泉麻人(コラムニスト)
6月×日 小林照幸著「死の貝」(新潮社 737円)を読了。〈Wikipedia3大文学 幻のノンフィクション待望の文庫化!〉と帯に入っているけれど(他の2つは新田次郎の「八甲田山死の彷徨」と吉村昭の「羆嵐」だという)、それはともかく、この本は1998年の単行本時に読んでハマった1冊だったが、うっかり古本屋に出してしまったのか、いつしか本棚から消え、その後ネットの古本価格も高値を付けて、まさに僕も文庫化を待望していた。
川貝のミヤイリガイを中間宿主にしてタチの悪い風土病を引きおこす日本住血吸虫の話を知ったのは、小学5、6年生の頃に少年サンデーで読んだ白土三平の「カムイ外伝」だったはずだ。甲斐の野武士が出てくる短編だったと思うが、そんな山梨の甲府盆地をはじめとする水田地帯に昭和前期まで蔓延した日本住血吸虫症の歴史が科学的かつ文学的に描かれている。ミステリー小説を思わせる筆致、研究の献体となる村人や猫のエピソードに引きこまれる。

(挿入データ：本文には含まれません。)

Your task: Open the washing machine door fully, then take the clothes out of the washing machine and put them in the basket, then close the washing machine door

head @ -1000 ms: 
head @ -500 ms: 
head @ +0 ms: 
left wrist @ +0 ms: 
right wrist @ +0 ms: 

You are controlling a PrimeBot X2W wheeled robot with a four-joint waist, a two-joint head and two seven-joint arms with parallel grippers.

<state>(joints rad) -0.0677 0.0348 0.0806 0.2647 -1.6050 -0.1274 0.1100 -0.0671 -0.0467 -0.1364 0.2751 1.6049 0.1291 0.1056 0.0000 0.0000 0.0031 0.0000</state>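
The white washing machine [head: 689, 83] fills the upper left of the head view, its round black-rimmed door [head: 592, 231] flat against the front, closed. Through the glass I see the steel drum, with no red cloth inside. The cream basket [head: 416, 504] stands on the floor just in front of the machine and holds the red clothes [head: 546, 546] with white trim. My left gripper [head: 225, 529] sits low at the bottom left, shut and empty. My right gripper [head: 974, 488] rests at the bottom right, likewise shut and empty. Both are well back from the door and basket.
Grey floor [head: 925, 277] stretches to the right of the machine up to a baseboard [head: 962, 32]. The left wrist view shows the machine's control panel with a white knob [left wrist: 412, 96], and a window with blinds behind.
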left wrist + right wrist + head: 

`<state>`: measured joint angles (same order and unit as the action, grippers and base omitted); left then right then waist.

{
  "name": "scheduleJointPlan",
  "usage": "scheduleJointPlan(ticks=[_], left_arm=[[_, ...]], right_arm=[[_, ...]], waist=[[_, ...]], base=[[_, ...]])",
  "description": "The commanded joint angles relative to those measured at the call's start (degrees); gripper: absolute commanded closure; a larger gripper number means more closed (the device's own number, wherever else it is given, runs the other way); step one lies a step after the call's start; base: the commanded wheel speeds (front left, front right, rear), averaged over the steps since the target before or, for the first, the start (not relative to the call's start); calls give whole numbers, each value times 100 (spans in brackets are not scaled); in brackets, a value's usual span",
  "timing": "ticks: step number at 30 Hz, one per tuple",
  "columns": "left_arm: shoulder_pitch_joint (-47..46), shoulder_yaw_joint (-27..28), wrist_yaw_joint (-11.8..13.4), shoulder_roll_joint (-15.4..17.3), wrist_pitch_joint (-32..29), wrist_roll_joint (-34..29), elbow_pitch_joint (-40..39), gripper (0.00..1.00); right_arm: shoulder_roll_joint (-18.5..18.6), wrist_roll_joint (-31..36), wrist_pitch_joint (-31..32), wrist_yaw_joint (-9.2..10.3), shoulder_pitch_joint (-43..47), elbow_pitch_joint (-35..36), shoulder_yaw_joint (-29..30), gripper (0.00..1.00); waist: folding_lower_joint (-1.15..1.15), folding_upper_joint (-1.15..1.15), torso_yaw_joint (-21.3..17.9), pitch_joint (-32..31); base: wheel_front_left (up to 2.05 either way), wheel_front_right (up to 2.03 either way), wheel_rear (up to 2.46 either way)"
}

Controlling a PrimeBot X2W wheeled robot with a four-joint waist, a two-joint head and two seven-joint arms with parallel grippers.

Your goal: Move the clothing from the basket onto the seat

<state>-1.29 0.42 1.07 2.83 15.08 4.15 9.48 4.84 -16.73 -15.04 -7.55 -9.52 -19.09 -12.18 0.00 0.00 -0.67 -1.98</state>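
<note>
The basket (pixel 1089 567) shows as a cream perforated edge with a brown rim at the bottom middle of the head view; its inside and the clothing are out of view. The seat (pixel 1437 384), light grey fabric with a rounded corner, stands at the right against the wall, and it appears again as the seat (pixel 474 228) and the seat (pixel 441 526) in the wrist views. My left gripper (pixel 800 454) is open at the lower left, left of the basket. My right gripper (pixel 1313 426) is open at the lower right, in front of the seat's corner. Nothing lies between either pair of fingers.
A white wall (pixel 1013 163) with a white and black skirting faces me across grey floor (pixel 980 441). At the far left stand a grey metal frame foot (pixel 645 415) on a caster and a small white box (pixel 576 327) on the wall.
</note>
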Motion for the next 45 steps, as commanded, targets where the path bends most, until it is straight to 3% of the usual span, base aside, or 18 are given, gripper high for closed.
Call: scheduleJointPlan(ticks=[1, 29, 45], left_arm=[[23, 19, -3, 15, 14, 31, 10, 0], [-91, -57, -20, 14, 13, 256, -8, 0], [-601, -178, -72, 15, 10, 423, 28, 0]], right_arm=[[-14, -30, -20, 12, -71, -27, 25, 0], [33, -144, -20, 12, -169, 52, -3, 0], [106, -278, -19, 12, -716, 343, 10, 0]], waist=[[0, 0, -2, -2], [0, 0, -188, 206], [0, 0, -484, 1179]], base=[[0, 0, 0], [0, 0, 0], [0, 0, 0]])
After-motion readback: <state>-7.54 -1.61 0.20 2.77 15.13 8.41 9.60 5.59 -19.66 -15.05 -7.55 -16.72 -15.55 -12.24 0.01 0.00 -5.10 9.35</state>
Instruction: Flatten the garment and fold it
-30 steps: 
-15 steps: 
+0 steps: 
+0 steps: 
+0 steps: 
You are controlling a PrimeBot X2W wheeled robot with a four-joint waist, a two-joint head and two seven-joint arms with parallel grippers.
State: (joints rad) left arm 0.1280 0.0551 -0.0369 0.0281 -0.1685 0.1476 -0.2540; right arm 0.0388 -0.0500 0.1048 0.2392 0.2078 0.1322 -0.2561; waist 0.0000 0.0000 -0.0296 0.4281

6月×日 銀座線を田原町で降りて、蔵前側の寿町のあたりを散策、最近はこういう“裏浅草”っぽいエリアにもシャレたカフェなんかがぽつぽつと出現して、情報通の外国人観光客が玄関先に溜まっている所もある。一角のギャラリー風佇まいの書店(Readin' Writin')で行われている「草森紳一展」に立ち寄った。“元祖サブカル評論家”なんてキャッチが付けられていたが、広告からマンガ、建築、アート……1960年代から守備範囲の広い雑学コラムを書いていた人で、展示本の棚にあった「悪のりドンファン」(フィルムアート社 2090円)は、広告研究サークルに入っていた大学生の頃に愛読した1冊である。
「秋場所の大相撲で、貴ノ花が優勝するのではないかと、途中から占いを立ててみたのは、テレビのCMのせいであったかもしれぬ」
昭和50年(1975年)秋場所の貴ノ花(初代)の活躍と出演CMとの関係性を論じた冒頭の1文を、フンフン頷きながらしばし立ち読みした。